• **Work to complete**
Print the data again, exactly.

-------- Data segment --------

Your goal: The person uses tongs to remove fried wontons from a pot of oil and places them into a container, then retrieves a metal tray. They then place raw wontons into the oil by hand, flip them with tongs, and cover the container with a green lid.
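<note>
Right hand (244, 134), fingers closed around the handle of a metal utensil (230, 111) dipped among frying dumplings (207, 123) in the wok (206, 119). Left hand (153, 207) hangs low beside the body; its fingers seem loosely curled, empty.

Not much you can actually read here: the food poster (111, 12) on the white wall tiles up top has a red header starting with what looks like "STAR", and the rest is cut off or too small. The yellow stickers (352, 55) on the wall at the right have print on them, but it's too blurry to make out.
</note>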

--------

• **Solution**
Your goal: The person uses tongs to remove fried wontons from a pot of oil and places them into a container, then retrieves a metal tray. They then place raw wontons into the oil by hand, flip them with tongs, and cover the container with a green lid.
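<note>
Right hand (244, 134), fingers closed around the handle of a metal utensil (230, 111) dipped among frying dumplings (207, 123) in the wok (206, 119). Left hand (153, 207) hangs low beside the body; its fingers seem loosely curled, empty.

Not much you can actually read here: the food poster (111, 12) on the white wall tiles up top has a red header starting with what looks like "STAR", and the rest is cut off or too small. The yellow stickers (352, 55) on the wall at the right have print on them, but it's too blurry to make out.
</note>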

Nothing further is required for this answer.